** Opening Collected data block **

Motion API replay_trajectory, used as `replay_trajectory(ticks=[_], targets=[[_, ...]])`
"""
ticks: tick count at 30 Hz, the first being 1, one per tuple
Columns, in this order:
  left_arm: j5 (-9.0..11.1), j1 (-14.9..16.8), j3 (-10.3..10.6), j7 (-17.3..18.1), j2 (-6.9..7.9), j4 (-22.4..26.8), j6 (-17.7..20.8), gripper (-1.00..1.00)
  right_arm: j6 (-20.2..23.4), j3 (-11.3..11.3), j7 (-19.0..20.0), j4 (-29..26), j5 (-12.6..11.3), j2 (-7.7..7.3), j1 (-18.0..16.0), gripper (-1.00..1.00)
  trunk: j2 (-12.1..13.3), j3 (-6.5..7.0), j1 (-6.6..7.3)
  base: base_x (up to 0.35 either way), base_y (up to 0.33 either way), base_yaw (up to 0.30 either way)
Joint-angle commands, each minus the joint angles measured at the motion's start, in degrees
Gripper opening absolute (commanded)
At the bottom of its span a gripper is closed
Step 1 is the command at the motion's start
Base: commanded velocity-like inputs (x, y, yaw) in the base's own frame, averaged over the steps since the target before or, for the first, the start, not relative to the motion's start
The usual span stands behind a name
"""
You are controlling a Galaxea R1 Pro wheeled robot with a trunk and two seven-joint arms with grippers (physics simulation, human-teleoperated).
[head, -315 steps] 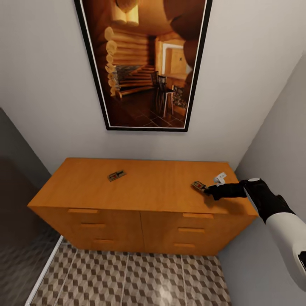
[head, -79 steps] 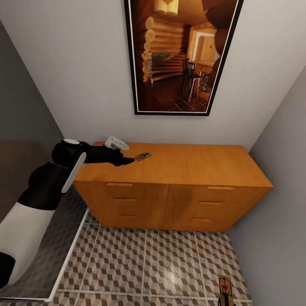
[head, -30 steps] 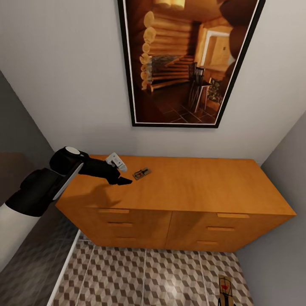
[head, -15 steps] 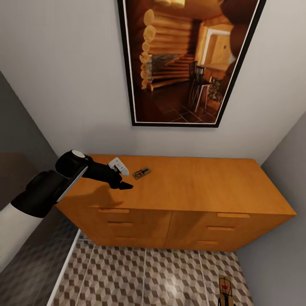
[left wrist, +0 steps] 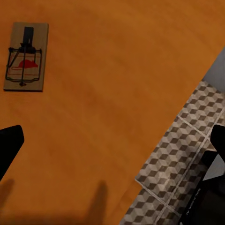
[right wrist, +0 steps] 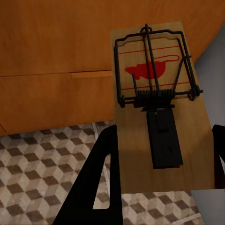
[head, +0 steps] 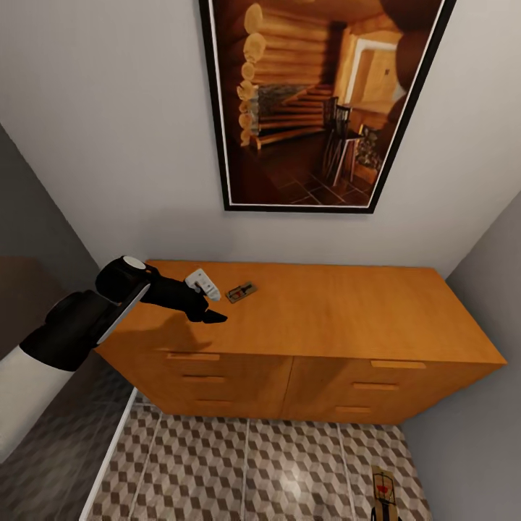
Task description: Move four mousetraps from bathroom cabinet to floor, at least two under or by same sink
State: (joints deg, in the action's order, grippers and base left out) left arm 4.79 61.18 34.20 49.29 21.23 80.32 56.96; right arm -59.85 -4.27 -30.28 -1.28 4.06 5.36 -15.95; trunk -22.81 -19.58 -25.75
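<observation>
Mousetraps are split between two places; going left to right, the left hand hovers over the near-left part of the cabinet top, fingers spread wide with nothing between them, as the left wrist view confirms, where one mousetrap lies flat on the orange wood, apart from the dark fingertips; in the head view that same trap sits just beyond the hand toward the wall; further right, the right hand is clamped on a second mousetrap, its board between the two black fingers, held above the bathroom floor in front of the drawer fronts; the held trap's tip shows at the lower right of the head view. The likeliest slip, judging from this, is the left hand closing short of the thin board and pinching only wood, or nudging the trap away toward the wall; a flat board offers little edge to catch. The cabinet's front edge lies close to the left hand, with tiled floor below; the top is broad and bare to the right, giving ample room; grey walls hem both ends, and a framed picture hangs above.
</observation>
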Motion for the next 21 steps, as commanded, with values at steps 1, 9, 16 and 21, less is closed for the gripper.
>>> replay_trajectory(ticks=[1,9,16,21], targets=[[0.5,0.1,0.1,-0.2,0.05,0.0,0.4,1.0,0.0,-0.4,-0.6,0.0,0.2,0.02,0.0,-1.0,-0.1,-0.11,-0.03,0.0,0.0,0.0],[0.5,0.1,0.2,-0.2,0.04,0.0,0.4,1.0,-0.1,-0.4,-0.6,0.0,0.2,0.08,0.0,-1.0,-0.1,-0.13,-0.03,0.12,0.0,0.0],[0.5,0.1,0.2,-0.2,0.05,0.0,0.4,1.0,-0.1,-0.4,-0.6,0.1,0.2,0.09,0.0,-1.0,-0.1,-0.13,-0.03,0.313,0.0,0.0],[0.5,0.1,0.2,-0.2,0.04,0.0,0.4,1.0,0.0,-0.4,-0.6,0.1,0.2,0.09,0.0,-1.0,-0.1,-0.13,-0.03,0.271,0.0,0.0]])
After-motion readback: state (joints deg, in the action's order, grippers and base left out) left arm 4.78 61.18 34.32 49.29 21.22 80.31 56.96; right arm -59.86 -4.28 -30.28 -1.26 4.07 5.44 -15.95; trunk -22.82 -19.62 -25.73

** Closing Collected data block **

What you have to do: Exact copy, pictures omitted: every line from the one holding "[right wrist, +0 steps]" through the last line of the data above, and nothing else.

Answer for this exercise:
[right wrist, +0 steps] 
[head, +0 steps] 
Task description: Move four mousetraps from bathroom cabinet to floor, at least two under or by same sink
State: (joints deg, in the action's order, grippers and base left out) left arm 4.79 61.18 34.20 49.29 21.23 80.32 56.96; right arm -59.85 -4.27 -30.28 -1.28 4.06 5.36 -15.95; trunk -22.81 -19.58 -25.75
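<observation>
Mousetraps are split between two places; going left to right, the left hand hovers over the near-left part of the cabinet top, fingers spread wide with nothing between them, as the left wrist view confirms, where one mousetrap lies flat on the orange wood, apart from the dark fingertips; in the head view that same trap sits just beyond the hand toward the wall; further right, the right hand is clamped on a second mousetrap, its board between the two black fingers, held above the bathroom floor in front of the drawer fronts; the held trap's tip shows at the lower right of the head view. The likeliest slip, judging from this, is the left hand closing short of the thin board and pinching only wood, or nudging the trap away toward the wall; a flat board offers little edge to catch. The cabinet's front edge lies close to the left hand, with tiled floor below; the top is broad and bare to the right, giving ample room; grey walls hem both ends, and a framed picture hangs above.
</observation>
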Motion for the next 21 steps, as commanded, with values at steps 1, 9, 16 and 21, less is closed for the gripper.
>>> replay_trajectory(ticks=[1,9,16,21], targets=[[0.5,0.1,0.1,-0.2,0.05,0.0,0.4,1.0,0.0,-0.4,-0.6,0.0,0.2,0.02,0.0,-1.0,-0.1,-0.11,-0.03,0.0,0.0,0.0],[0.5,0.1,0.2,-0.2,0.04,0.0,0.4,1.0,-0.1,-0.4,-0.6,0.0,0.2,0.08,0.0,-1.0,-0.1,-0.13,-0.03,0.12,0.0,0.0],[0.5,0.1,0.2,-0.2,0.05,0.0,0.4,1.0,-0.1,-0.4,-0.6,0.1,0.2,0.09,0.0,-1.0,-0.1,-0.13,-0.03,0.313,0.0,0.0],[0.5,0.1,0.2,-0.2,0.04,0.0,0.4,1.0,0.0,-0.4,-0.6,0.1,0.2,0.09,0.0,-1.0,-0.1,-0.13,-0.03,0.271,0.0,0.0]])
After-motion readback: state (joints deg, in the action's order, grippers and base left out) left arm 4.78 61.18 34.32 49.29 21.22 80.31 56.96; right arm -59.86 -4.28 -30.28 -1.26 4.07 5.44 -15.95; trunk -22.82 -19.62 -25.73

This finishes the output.